J'ai appris d'une source moins authentique, mais qui mérite cependant beaucoup de confiance, que la contrée qui s'étend au nord et au nord-est de Marach est en train d'être entièrement vidée d'Arméniens ; qu'il y avait à Homs un camp de concentration d'environ 30.000 déportés, en fait tous sans abri ; qu'il y avait eu des massacres à Diarbékir ; que les exilés de Césarée étaient autorisés à vendre leurs biens avant d’être envoyés à Deïr-el-Zor, — un prix minime pouvant seul être obtenu naturellement pour ces ventes forcées. J'appris également à cette même source que le bruit courait que beaucoup d'exilés avaient été noyés, en faisant chavirer les barques à la traversée de l'Euphrate.

Il y a peu de jours — nous sommes aujourd'hui au 3 octobre, — j'appris d'un témoin oculaire qu'il y eut un massacre le 19 septembre à Ourfa, et que les Arméniens furent ce jour-là fusillés, poignardés, attaqués à la baïonnette et écorchés vifs par la population en général. Mais qu'ensuite lorsque cette personne quitta la ville, au 22 septembre, le massacre était encore continué par les soldats, au moyen de baïonnettes et de sabres. Il paraît que les Arméniens étaient réunis en un certain endroit et qu'ils les en sortaient un à un pour les sabrer et les massacrer avec de longs sabres poignards. Dans le premier jour du massacre trois prisonniers civils français et russe furent blessés avec des couteaux ou des fléaux ; mais j'appris qu'ils guérirent peu après et que ce fut tout ce qui arriva à ces prisonniers. La personne qui vint d'Ourfa me dit qu'elle rencontra beaucoup de femmes, d'enfants et de vieillards et qu'on vit des soldats frappant ceux qui s'arrêtaient pour boire de l'eau. Des soldats furent entendus disant : « Attendez que nous arrivions à l'Euphrate et vous verrez ce qui vous arrivera là ». Ou d'autres paroles analogues. Cette information m'a été donnée par une personne qui, ainsi que je l'ai dit, a assisté au massacre et qui a entendu le propos que je viens de mentionner.

Je ne sais si je pourrai ou non faire parvenir cette lettre à destination. Le degré de confiance que l'on peut accorder aux récits a été indiqué dans chaque cas par l'auteur, aussi exactement qu'il lui était possible ; de ce qu'il a rapporté ci-dessus il ne peut naturellement garantir que ce qu'il a vu ou entendu lui-même.

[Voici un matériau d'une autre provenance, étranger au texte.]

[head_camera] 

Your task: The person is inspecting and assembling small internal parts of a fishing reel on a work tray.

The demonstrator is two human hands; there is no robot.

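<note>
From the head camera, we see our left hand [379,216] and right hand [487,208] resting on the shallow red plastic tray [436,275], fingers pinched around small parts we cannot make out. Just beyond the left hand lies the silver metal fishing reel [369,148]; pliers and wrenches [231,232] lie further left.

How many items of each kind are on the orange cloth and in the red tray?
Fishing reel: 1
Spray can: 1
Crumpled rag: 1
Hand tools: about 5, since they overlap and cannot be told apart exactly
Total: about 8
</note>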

A Damas tout paraît être calme. Un œuf a été jeté hier, 2 octobre, dans ma voiture, mais il avait été lancé par un petit enfant, et cela ne peut avoir d'importance. Je ne crois pas qu'il y ait à craindre des troubles de la part de la population, à moins qu'ils ne soient provoqués par les autorités, et je n'ai pas d'appréhension à ce sujet.